Analysis of the costs and benefits of simulation-based and traditional training are needed to determine where simulation offers the optimal learning experience. Departments and schools must recognize that the nature of higher-fidelity, hands-on, simulation-based training mandates smaller groups of learners and a higher teacher-to-learner ratio (compared with more passive activities, such as lectures) and reallocate resources accordingly. Faculty must be reprogrammed to cede more control of and responsibility for the learning process to the learners. For learners to better appreciate their strengths and weaknesses, they must be given the key visual, auditory, and tactile cues so that they can display authentic skills when working in the simulated environment. These cues come from the patient simulators, people, and equipment in the training environment. Pediatric patient simulators are becoming more realistic and cost-effective, but their development needs to be driven and guided by pediatric professionals, not their adult counterparts. A successful example of such an effort is exemplified in a document published online by the American Academy of Pediatrics that spells out the characteristics of a neonatal patient simulator necessary to achieve the learning objectives of the Neonatal Resuscitation Program.4 Although standardized patients have been used for both training and high-stakes examinations in health care, such actors are not able to realistically portray the anatomic and physiological changes seen in a critically ill patient, and it is not ethical to practice invasive and/or risky procedures on them. Therefore, the development of suitable neonatal and pediatric patient simulators is an important step in achieving sustained success in this area. Finally, if simulation is ever to be used for high-stakes evaluation, then appropriate assessment tools must be developed and validated.

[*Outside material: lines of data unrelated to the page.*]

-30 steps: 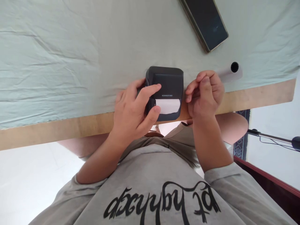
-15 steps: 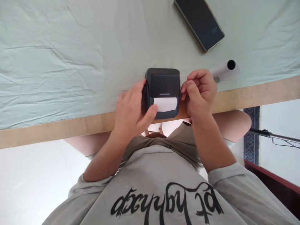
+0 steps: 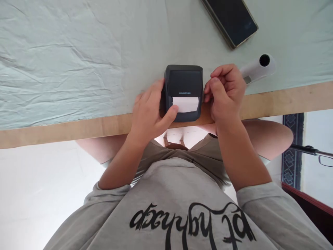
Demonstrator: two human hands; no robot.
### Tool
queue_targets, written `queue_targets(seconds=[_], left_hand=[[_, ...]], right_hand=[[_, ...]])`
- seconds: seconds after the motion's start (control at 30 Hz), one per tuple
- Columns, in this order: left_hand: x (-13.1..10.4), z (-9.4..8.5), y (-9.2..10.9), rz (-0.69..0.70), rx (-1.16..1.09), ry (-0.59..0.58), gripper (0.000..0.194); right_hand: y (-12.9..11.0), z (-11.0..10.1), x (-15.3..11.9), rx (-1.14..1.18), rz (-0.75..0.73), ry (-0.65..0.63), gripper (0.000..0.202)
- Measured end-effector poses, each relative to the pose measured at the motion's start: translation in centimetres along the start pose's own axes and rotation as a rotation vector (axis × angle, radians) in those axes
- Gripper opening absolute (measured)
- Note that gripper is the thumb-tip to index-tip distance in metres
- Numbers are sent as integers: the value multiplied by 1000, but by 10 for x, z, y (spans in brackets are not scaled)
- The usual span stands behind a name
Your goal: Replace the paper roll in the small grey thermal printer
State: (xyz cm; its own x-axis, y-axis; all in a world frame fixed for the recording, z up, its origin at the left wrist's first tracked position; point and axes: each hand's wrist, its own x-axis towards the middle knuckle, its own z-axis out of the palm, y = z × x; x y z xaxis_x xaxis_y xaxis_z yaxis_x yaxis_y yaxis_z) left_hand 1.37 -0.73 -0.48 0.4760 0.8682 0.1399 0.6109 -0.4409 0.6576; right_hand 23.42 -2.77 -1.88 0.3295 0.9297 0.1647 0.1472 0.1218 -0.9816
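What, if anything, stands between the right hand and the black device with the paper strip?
Nothing visible. The right hand is close beside the black device; contact is unclear. The white object lies on the hand's other side.

The bare left hand [image 3: 149,113] hides much of the left side of the boxy black plastic printer [image 3: 185,80], its thumb overlapping the white paper strip [image 3: 187,104]. Pale lettering [image 3: 185,93] above the strip is tiny (its last characters blur). Right of centre, the bare right hand [image 3: 226,93] covers the lower-left end of the white tubular device [image 3: 256,69]; whether its curled fingers pinch anything seems impossible to tell. The frame's top edge crops the flat black phone [image 3: 234,21].
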Motion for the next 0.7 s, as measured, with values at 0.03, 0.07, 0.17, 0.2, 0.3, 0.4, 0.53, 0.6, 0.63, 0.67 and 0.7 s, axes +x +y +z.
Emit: queue_targets(seconds=[0.03, 0.07, 0.17, 0.2, 0.3, 0.4, 0.53, 0.6, 0.63, 0.67, 0.7], left_hand=[[0, 0, 0, 1, -3, -1, 75], [0, -1, 0, 4, -5, -3, 73], [1, -1, 0, 7, -16, -9, 65], [1, -1, 0, 6, -18, -3, 63], [4, 1, -2, 12, -24, 24, 61], [7, 3, -3, 24, -39, 40, 58], [10, 3, -1, -4, -56, 25, 56], [9, 3, 1, -15, -56, 14, 58], [9, 3, 2, -17, -55, 11, 58], [8, 3, 2, -18, -53, 10, 58], [8, 3, 2, -17, -50, 9, 59]], right_hand=[[2, -1, 1, -2, -5, -1, 36], [4, -1, 1, -8, -12, 6, 36], [8, -1, 4, -27, -26, 35, 36], [9, -1, 4, -26, -32, 44, 36], [9, 0, 7, 1, -51, 60, 36], [9, 1, 9, -2, -57, 70, 35], [11, 1, 10, -31, -73, 63, 35], [13, 0, 10, -33, -81, 49, 35], [14, -1, 10, -35, -84, 45, 35], [14, -1, 10, -40, -85, 38, 36], [15, -2, 10, -48, -79, 31, 36]])
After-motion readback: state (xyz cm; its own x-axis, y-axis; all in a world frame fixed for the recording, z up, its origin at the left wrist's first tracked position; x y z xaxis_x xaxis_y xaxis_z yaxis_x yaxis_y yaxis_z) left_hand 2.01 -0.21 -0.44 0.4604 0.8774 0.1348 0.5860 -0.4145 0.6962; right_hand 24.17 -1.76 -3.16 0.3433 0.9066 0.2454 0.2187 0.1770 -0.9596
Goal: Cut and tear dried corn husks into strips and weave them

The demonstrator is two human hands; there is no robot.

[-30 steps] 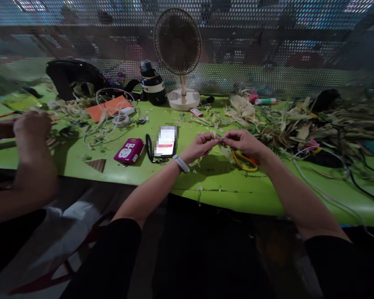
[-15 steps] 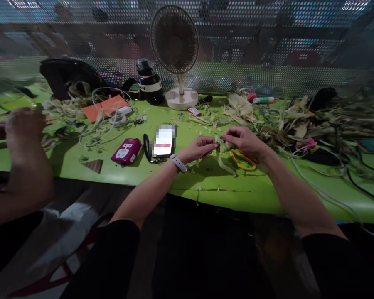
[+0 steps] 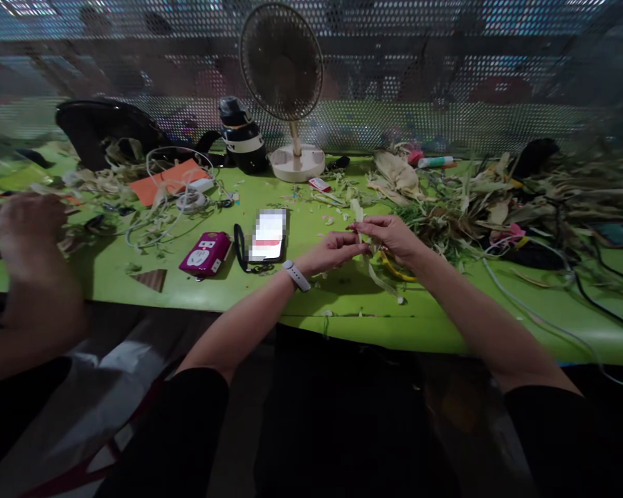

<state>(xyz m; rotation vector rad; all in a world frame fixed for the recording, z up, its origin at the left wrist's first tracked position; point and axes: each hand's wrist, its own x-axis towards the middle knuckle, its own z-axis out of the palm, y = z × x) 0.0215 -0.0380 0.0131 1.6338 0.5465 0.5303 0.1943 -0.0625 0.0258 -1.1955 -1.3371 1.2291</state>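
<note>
A pale, long strip of dried husk (image 3: 381, 280) stands between my hands, its upper end rising above the fingers and its lower end trailing down to the tabletop. My left hand (image 3: 337, 250) is closed, thumb and fingers pinching the strip at its middle. Just above, my right hand (image 3: 389, 234) grips the same strip near its upper part. Both sets of fingertips almost meet. Under the right hand lies a yellow loop handle (image 3: 397, 272), like that of scissors, partly covered. A phone (image 3: 268, 235) with a bright screen rests left of my left hand.
Heaps of dry husks (image 3: 477, 190) cover the right side of the green table (image 3: 239, 294). A fan (image 3: 297, 162), a black bottle (image 3: 244, 142) and a magenta box (image 3: 206, 254) stand on it. White cables run at right. Another person's hand (image 3: 34, 221) is at left.
My right hand has moved left, closer to my left hand, and now grips the strip higher up. More of the strip shows above the fingers. The view has shifted slightly.
</note>
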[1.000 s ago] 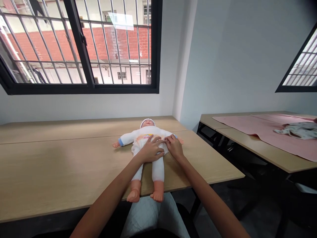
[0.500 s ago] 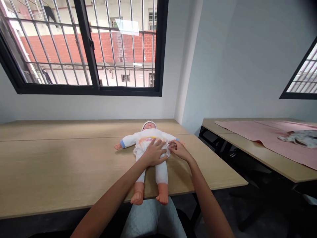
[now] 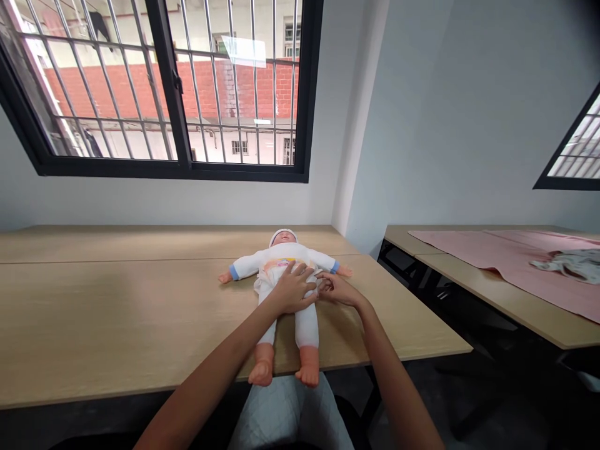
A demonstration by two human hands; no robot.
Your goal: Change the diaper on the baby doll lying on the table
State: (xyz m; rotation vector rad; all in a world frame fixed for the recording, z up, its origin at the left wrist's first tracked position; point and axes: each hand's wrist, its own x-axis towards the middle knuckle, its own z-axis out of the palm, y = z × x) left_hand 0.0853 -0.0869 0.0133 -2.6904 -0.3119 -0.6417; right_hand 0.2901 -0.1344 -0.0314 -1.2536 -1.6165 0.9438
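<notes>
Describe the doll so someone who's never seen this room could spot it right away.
Under the barred window, a long wooden table runs along the wall. The doll lies face up near its right end, feet past the front edge, the left hand flat on its belly. Nothing else there wears white with blue cuffs.

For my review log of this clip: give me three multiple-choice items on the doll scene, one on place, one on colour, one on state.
1. Where does the left hand rest?
A. on the doll's belly
B. on the doll's head
C. on the pink cloth

2. What colour are the cuffs on the doll?
A. red
B. blue
C. green

3. How does the doll lie on the table?
A. face down
B. sitting upright
C. on its back, arms spread

Answers: 1 A, the palm lies flat on its middle, while the right hand touches its side. 2 B, blue bands show at both wrists. 3 C, its face points up and its feet reach the near edge.
</notes>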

Although no one wants to “practice” on real patients, we have even less desire to do so when that patient is someone’s child, especially in situations in which a wrong move may result in harm or even death. Higher-fidelity simulation-based training in health care began in the adult domains of anesthesiology and critical care. One of the first such efforts in pediatrics began in neonatal-perinatal medicine a decade ago.5 Simulation-based training is revolutionizing health care; current draft legislation (the SIMULATION Act of 2007), if passed into law, will establish simulation as the standard for training in health care just as it is in other high-risk domains (see the Advanced Initiatives in Medical Simulation [AIMS] home page at http://www.medsim.org).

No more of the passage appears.